• WHAT IS BEING ASKED: Every line of the listing must be repeated in the answer without alteration.
[STORED DATA]
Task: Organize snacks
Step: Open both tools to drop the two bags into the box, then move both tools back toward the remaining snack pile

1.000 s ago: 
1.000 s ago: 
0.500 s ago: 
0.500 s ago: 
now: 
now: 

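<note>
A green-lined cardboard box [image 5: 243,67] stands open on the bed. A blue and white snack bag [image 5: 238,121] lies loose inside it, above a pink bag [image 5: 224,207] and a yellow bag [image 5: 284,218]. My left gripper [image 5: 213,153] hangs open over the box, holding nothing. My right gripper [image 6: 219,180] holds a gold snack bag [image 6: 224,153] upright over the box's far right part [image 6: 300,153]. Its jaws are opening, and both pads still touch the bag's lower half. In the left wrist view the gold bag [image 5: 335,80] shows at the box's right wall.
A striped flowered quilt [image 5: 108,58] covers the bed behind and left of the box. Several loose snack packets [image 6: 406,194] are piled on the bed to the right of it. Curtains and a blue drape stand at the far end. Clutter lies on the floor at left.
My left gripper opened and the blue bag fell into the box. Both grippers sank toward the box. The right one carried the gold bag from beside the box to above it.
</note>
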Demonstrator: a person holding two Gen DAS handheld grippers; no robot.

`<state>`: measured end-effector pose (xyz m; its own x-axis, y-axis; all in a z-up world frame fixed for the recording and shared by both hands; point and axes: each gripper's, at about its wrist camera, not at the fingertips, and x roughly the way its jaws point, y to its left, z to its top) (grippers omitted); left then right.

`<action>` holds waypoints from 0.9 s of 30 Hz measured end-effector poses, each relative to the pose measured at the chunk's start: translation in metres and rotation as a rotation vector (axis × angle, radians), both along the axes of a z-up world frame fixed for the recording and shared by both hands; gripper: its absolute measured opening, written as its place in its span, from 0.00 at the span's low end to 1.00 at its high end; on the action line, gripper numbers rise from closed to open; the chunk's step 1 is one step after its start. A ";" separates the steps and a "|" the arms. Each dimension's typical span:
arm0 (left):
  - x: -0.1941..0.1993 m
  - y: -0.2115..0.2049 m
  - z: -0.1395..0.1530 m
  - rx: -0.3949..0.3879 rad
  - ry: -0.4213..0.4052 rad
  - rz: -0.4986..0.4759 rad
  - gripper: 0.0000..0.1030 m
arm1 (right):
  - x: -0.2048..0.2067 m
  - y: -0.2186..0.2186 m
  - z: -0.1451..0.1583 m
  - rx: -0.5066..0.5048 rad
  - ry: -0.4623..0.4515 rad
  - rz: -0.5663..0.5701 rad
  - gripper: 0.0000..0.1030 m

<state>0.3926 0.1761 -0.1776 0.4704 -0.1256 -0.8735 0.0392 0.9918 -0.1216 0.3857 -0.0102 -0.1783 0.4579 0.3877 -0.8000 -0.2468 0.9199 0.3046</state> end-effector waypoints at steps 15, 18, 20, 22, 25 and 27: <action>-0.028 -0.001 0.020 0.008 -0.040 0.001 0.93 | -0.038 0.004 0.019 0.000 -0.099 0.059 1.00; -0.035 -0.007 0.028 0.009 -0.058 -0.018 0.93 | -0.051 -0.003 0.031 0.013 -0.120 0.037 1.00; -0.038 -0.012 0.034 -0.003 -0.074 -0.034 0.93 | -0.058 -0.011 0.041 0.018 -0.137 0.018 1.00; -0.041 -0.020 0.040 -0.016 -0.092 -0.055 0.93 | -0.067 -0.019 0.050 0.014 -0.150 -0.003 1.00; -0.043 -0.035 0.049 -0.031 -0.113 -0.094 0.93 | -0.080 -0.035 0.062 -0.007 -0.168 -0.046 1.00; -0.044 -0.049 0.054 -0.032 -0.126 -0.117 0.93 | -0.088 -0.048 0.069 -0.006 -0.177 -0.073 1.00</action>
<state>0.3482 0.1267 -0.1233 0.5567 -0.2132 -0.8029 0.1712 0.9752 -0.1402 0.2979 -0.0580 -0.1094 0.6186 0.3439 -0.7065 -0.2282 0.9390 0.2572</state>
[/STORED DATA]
• RESULT FOR THIS TASK:
Task: Organize snacks
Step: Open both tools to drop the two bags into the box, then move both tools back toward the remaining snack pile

1.000 s ago: 
1.000 s ago: 
0.500 s ago: 
0.500 s ago: 
now: 
now: 

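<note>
A green-lined cardboard box [image 5: 243,67] stands open on the bed. A blue and white snack bag [image 5: 238,121] lies loose inside it, above a pink bag [image 5: 224,207] and a yellow bag [image 5: 284,218]. My left gripper [image 5: 213,153] hangs open over the box, holding nothing. My right gripper [image 6: 219,180] holds a gold snack bag [image 6: 224,153] upright over the box's far right part [image 6: 300,153]. Its jaws are opening, and both pads still touch the bag's lower half. In the left wrist view the gold bag [image 5: 335,80] shows at the box's right wall.
A striped flowered quilt [image 5: 108,58] covers the bed behind and left of the box. Several loose snack packets [image 6: 406,194] are piled on the bed to the right of it. Curtains and a blue drape stand at the far end. Clutter lies on the floor at left.
My left gripper opened and the blue bag fell into the box. Both grippers sank toward the box. The right one carried the gold bag from beside the box to above it.
</note>
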Demonstrator: a person holding two Gen DAS handheld grippers; no robot.

`<state>`: measured end-effector pose (xyz m; its own x-axis, y-axis; all in a z-up world frame fixed for the recording and shared by both hands; point and axes: each gripper's, at about its wrist camera, not at the fingertips, and x roughly the way its jaws point, y to its left, z to its top) (grippers omitted); left then right.

`<action>` holds waypoints from 0.9 s of 30 Hz measured end-effector poses, each relative to the pose measured at the chunk's start: translation in metres and rotation as a rotation vector (axis × angle, radians), both along the axes of a z-up world frame fixed for the recording and shared by both hands; gripper: its absolute measured opening, written as its place in its span, from 0.00 at the span's low end to 1.00 at its high end; on the action line, gripper numbers rise from closed to open; the chunk's step 1 is one step after its start. A ";" separates the steps and a "|" the arms. Each dimension's typical span:
arm0 (left):
  - x: -0.1941..0.1993 m
  - y: -0.2115..0.2049 m
  - z: -0.1395..0.1530 m
  - rx: -0.3949..0.3879 rad
  - ry: -0.4213..0.4052 rad
  - rz: -0.4986..0.4759 rad
  - gripper: 0.0000..0.1030 m
arm1 (right):
  - x: -0.2048..0.2067 m
  - y: -0.2186..0.2186 m
  - z: -0.1451..0.1583 m
  - rx: -0.5066..0.5048 rad
  - ry: -0.4623..0.4515 rad
  - rz: -0.5663..0.5701 rad
  - gripper: 0.0000..0.1030 m

<state>0.3926 0.1761 -0.1776 0.4704 -0.1256 -0.8735 0.0392 0.9918 -0.1216 0.3857 -0.0102 -0.1783 0.4579 0.3877 -0.8000 -0.2468 0.9199 0.3046</state> end-effector waypoints at steps 15, 18, 20, 22, 25 and 27: <action>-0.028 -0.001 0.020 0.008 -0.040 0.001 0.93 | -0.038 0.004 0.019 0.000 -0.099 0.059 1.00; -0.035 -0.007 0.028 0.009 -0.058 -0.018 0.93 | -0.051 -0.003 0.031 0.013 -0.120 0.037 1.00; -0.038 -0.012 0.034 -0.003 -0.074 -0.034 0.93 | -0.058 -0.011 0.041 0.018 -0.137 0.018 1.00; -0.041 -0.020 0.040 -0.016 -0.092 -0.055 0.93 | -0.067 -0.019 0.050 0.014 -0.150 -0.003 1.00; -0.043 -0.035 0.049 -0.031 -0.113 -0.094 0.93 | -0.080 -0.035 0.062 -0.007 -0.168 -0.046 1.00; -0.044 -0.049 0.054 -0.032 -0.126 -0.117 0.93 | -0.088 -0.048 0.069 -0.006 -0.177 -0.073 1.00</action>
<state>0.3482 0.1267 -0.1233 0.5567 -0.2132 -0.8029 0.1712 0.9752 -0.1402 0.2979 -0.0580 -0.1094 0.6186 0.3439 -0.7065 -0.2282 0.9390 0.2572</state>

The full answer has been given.